**What you need to do**. The answer must consist of every line from the data that holds the string "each".

**Source material**.
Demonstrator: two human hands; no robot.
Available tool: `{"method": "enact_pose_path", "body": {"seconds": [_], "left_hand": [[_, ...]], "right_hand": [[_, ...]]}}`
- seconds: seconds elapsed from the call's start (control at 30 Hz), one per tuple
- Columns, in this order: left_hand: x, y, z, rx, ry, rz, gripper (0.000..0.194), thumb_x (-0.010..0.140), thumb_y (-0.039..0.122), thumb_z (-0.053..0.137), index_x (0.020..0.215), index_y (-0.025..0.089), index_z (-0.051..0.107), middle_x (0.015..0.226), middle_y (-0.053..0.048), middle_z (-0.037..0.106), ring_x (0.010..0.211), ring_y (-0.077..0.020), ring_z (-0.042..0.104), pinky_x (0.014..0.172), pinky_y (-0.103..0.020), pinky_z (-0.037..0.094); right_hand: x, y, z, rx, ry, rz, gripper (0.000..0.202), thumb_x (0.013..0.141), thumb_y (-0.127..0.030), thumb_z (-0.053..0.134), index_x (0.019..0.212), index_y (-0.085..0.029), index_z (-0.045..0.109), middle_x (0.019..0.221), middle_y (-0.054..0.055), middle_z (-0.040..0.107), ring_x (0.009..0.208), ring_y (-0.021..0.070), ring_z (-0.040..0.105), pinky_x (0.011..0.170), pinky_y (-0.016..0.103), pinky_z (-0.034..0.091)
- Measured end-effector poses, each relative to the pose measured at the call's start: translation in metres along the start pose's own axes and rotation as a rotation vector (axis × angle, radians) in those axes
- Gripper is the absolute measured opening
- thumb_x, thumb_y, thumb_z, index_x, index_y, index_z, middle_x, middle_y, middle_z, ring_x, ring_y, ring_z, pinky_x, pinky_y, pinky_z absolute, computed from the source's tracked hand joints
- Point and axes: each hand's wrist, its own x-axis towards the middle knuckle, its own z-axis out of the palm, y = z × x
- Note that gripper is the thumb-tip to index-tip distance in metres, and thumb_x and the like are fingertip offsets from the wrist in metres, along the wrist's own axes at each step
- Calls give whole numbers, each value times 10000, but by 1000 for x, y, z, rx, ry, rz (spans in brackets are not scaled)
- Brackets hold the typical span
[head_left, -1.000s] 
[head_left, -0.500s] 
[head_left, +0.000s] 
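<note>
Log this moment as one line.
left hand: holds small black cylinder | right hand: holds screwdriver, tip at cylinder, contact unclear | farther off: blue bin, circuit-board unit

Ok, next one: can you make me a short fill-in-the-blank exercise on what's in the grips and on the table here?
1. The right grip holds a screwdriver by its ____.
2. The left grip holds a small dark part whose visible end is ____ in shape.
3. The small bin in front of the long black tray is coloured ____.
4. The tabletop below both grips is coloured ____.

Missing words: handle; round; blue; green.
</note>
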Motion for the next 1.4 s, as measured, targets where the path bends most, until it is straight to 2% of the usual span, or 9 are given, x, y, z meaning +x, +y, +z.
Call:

**Answer to this task**.
- Measured end-effector poses, each relative to the pose measured at the call's start: translation in metres along the start pose's own axes and rotation as a rotation vector (axis × angle, radians) in those axes
- Point and axes: each hand's wrist, its own x-axis towards the middle knuckle, its own z-axis out of the palm, y = z × x
- Note that gripper is the thumb-tip to index-tip distance in metres, and thumb_x and the like are fingertip offsets from the wrist in metres, along the wrist's own axes at each step
- Calls give whole numbers, each value times 10000, but by 1000 for x, y, z, rx, ry, rz (spans in brackets are not scaled)

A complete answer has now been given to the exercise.